Clarence Jackson, the father of former Spartan defensive lineman Aaron Jackson, said he called Perles during the 1992 and 1994 seasons complaining that his son was not attending classes and yet was still allowed to play.
``He said, `We’ll take care of it. Don’t worry, we’ll take care of it,‴ Jackson told the newspaper.
Jackson made the comments in a telephone interview from his home in Pittsburgh on Wednesday. The newspaper did not publish them until Sunday because it was trying to get a response from Perles, who was a river cruise in France.
Perles’ son, John Perles of Grand Rapids, contacted his father on Friday and told the newspaper: ``He doesn’t really have anything to contribute to your story at this point in time.″
Perles had previously said he was exonerated by an NCAA letter saying he was ``not the culpable person″ in the MSU violations.
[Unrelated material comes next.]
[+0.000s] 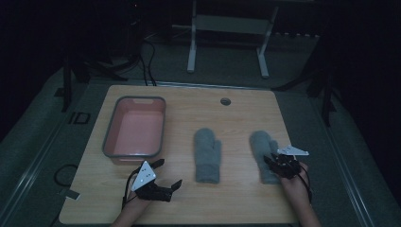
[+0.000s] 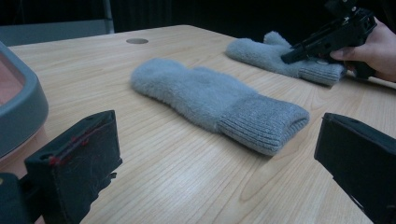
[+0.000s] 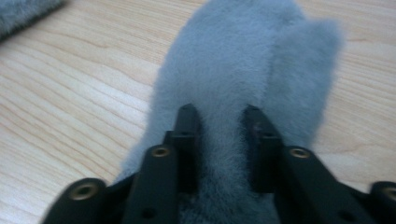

Perles’ lawyer, Monty R. Story, told the newspaper he could not comment on Jackson’s allegations without conferring with Perles, but added: ``George has steadfastly denied he was aware any of this was going on.″
Two weeks ago, Michigan State President M. Peter McPherson sought to head off tougher potential NCAA sanctions by voluntarily forfeiting all five of the Spartans’ 1994 football victories because of rule violations.
McPherson revealed the allegations of rules violations leveled by the NCAA in a letter of inquiry. They included claims the academic adviser, Greg Croxton, pressured faculty to change grades.
Croxton has said the charges were fabricated.
But Croxton, who was fired by the school, admitted to the newspaper that he did get repeated calls from Jackson about his son.
``But the one who was doing everything was Aaron,″ Croxton said. ``Aaron was slick, a smart kid, almost brilliant. He was doing what he wanted to do.″
Croxton said he did nothing improper on Jackson’s behalf, and did not advise Perles of the father’s complaints.
But Clarence Jackson said he went directly to Perles.
``I told him, Aaron’s been up there two or three years, and he’s not getting his education,″ Jackson said.
Michigan State vice president Terry Denbow told the newspaper that the fact that neither of Aaron Jackson’s parents were interviewed during the university’s investigation was an ``inadvertent lapse.″
``They changed Aaron’s grades every semester,″ Clarence Jackson told The News.
``Not once or twice. Every semester for five years, they changed his grades. He would have failing grades, then they would come up with some kind of solution, get him a higher grade in some other class, something.
``They would come up with a solution to keep him eligible to play football, and I don’t think that’s right.″
Jackson said his son finished the 1994 football season and hung around the campus a bit longer before receiving zeroes in all his subjects, causing his scholarship to be terminated. Aaron Jackson dropped out of school and now is a technician at a medical-supply lab in Pittsburgh.
Jackson said no one from the athletic program contacted his son during his senior year to find out why he wasn’t going to class.
``As soon as he finished football, it was over,″ Clarence Jackson said.
The NCAA infractions committee is scheduled to review Michigan State’s case when it meets June 1-3. The university should learn of any additional sanctions about six weeks after that.